An diesem Punkt hätte sie aufgegeben, hätte Dr. Gareth („Steve, bitte!“)
hääte doppelt, ist nicht elegant so

Aus Gründen des Senioritätsprinzips ließ Linda dem Doktor den Vortritt
mm, wegen des Senioritätsprinzips?

eine grauenerregende Gestalt hervor, die sich am besten als gigantisches wandelndes Blatt mit Fliegenkopf beschreiben ließ. Bizarrerweise steckte sie in einem Anzug, komplett mit Krawatte und Manschetten.
hübsches Bild

Über die Schulter warf Steve Linda einen bübisch vergnügten Blick zu und formte lautlos mit den Lippen das Wort „Alien“. Besagtes Alien musste ihn mithilfe seiner telepathisch-empathischen Technologie verstanden haben, denn es deutete ein Nicken an.
:thumbsup::D

Weil das erinnerungshemmende Moment des Filters bei euch nicht wirkt, könnt ihr nicht hier gewesen sein, als er eingeschaltet wurde.“
gut durchdacht

waren mit einem Mal von einem bläulichen Flirren umgeben und Linda hörte das Knistern und Prasseln von Elektrizität.
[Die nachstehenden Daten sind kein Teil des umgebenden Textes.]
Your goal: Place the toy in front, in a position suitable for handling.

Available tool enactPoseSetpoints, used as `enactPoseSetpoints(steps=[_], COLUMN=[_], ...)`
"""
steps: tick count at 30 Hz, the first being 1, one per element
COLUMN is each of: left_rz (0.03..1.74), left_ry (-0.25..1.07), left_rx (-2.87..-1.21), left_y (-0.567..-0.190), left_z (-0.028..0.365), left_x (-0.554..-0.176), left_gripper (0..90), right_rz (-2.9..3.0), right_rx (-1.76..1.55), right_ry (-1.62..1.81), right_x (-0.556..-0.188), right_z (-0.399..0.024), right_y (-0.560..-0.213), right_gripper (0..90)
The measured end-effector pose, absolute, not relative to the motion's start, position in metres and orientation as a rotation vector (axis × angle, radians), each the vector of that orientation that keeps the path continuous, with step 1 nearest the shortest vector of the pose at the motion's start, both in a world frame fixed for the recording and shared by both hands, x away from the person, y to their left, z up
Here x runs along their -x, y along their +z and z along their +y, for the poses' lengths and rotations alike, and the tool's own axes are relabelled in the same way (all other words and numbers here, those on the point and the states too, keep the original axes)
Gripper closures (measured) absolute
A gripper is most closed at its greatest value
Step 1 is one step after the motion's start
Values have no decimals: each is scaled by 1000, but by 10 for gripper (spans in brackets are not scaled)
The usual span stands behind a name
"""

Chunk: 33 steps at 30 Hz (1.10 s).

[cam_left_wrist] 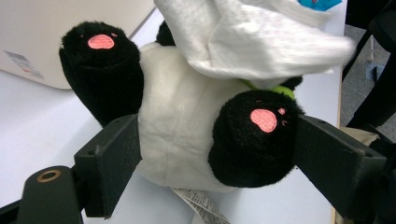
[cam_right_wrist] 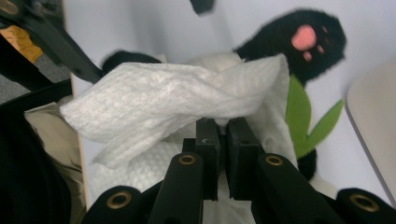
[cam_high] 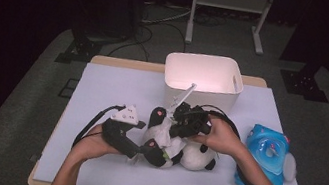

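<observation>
A black-and-white plush panda [cam_high: 197,156] lies on its back on the pale table [cam_high: 113,84], feet toward the left. My left gripper [cam_high: 139,153] is shut on its lower body; in the left gripper view one jaw presses the white belly [cam_left_wrist: 182,126] and the other a black foot [cam_left_wrist: 252,140]. My right gripper [cam_right_wrist: 223,128] is shut on a crumpled white tissue [cam_right_wrist: 173,98] held on the panda's chest, next to a green felt leaf [cam_right_wrist: 299,116]. From above, that right gripper [cam_high: 174,127] sits over the tissue [cam_high: 161,133].
A white plastic bin [cam_high: 204,74] stands just behind the panda at the table's far edge. A blue toy [cam_high: 268,155] lies to the right, near my right forearm. Black cables trail from both grippers across the table.
</observation>
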<state>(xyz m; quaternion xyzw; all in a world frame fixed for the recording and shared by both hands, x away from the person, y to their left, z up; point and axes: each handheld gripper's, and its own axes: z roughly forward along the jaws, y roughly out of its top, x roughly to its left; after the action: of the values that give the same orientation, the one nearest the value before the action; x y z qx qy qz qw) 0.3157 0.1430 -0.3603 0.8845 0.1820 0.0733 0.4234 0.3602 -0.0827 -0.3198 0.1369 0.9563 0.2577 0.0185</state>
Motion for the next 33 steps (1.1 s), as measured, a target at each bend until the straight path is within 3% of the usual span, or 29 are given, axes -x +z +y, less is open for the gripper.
enactPoseSetpoints(steps=[20,33], left_rz=[458,439], left_ry=[213,175], left_rx=[-2247,-2260], left_y=[-362,-366], left_z=[136,129], left_x=[-314,-313], left_gripper=[153,154], right_rz=[3026,2978], right_rx=[-403,-358], right_ry=[825,774], right_x=[-343,-351], right_z=[-93,-71], right_y=[-332,-314], right_gripper=[843,842])
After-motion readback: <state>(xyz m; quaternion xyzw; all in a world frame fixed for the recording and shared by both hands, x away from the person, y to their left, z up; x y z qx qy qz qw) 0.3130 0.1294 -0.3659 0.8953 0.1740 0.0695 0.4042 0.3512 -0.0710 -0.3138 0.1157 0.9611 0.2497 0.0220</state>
Spontan verfluchte sie sich dafür, keine Reiselebensversicherung abgeschlossen zu haben,
:lol:

Lindas Fotos – wenn auch von der Technologie her unbekannt – genügten dem Richter, das King’s College in Satroz‘ neuestem Themenpark zu konfiszieren und die Unternehmung schließen zu lassen.
nicht gerade fortschrittlich, eine solche Beweisführung

Mit all den fremdartigen Türmchen, Brückchen und schwebenden Plattformen im Hintergrund, die Satroz von wer weiß welchen Planeten gestohlen hatte, würden die Bilder zwar nur für ein sehr privates Fotoalbum taugen, aber das machte die Gelegenheit umso verlockender.
:D

viele Grüße
Isegrims

 

Hallo Bellona,

mir hat die Geschichte gut gefallen, auch wenn sie ein wenig langatmig ist und gewiss noch einige stilistische Verbesserungen verträgt. Die anderen Kommentatoren haben dazu ja schon genügend Anregungen gegeben.
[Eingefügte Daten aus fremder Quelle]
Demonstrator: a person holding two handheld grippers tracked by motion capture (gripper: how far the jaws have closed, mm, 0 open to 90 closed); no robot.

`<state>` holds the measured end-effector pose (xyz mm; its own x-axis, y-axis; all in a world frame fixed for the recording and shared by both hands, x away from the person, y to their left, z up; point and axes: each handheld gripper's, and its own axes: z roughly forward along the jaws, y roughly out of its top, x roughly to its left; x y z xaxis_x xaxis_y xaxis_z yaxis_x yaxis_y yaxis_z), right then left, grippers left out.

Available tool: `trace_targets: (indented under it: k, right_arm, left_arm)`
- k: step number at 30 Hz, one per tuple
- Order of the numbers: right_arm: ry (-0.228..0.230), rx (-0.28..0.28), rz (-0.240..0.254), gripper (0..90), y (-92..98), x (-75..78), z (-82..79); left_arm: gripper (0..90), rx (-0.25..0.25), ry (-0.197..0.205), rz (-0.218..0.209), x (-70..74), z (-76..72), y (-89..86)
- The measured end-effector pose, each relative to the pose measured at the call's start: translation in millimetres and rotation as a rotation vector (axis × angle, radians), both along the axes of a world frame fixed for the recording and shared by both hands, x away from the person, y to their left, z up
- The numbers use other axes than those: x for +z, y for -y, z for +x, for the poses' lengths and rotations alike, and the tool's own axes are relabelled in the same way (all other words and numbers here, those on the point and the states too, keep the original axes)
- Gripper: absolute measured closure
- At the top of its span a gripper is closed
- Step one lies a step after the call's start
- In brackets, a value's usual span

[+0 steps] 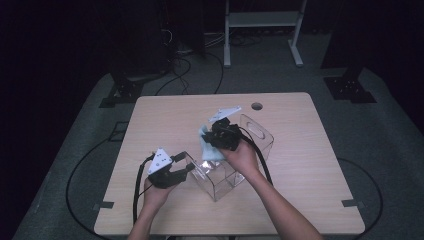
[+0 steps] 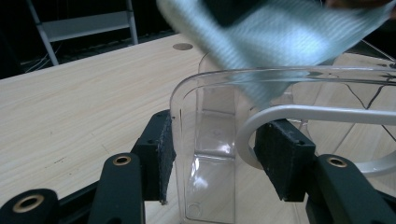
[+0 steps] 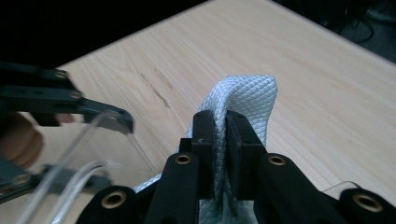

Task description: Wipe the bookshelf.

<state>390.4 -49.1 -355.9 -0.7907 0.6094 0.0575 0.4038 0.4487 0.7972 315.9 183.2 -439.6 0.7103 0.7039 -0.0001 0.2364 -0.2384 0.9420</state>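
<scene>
A clear plastic box (image 1: pixel 220 186) stands on the wooden table (image 1: pixel 310 165), near its middle. My left gripper (image 1: pixel 189 168) comes in from the left and is shut on the box's rounded corner wall (image 2: pixel 210 140), one pad (image 2: pixel 161 156) outside and one inside. Above the box, my right gripper (image 1: pixel 212 140) is shut on a folded pale blue-green cloth (image 1: pixel 210 151). That cloth (image 3: pixel 250 95) bulges out past the closed pads in the right gripper view. In the left gripper view the cloth (image 2: pixel 280 37) hangs over the box's open top.
A round cable hole (image 1: pixel 256 106) sits near the table's far edge. Black cables (image 1: pixel 195 70) lie on the grey floor beyond it, and a white metal frame (image 1: pixel 260 20) stands at the back. Bare tabletop lies to the left, right and behind the box.
</scene>
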Motion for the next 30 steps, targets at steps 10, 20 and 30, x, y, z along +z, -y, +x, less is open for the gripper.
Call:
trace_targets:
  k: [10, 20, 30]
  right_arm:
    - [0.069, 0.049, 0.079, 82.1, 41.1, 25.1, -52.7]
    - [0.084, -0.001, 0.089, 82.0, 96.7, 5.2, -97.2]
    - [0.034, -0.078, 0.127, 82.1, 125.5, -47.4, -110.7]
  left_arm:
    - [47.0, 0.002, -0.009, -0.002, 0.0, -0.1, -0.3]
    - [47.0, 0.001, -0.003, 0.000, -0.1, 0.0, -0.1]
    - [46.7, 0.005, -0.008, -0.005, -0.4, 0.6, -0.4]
Auf eine Stelle möchte ich aber doch hinweisen, weil offenbar niemand sonst darüber gestolpert ist:

Steve, der die Türe deutlich sehen konnte, nahm diese Reaktion als ein Zeichen dafür, eine heiße Spur gefunden zu haben, und warf Linda einen fragenden Blick zu.
Bis auf den Epilog mit Mister Meredith wird die Geschichte durchgängig aus Lindas Perspektive erzählt. Doch an dieser einen Stelle schaltest Du kurz um auf Steves Perspektive. Das kann auf einen Leser äußerst irritierend wirken. Linda kann schließlich nicht wissen, dass Steve die Tür sehen kann und daraus auf eine heiße Spur schließt.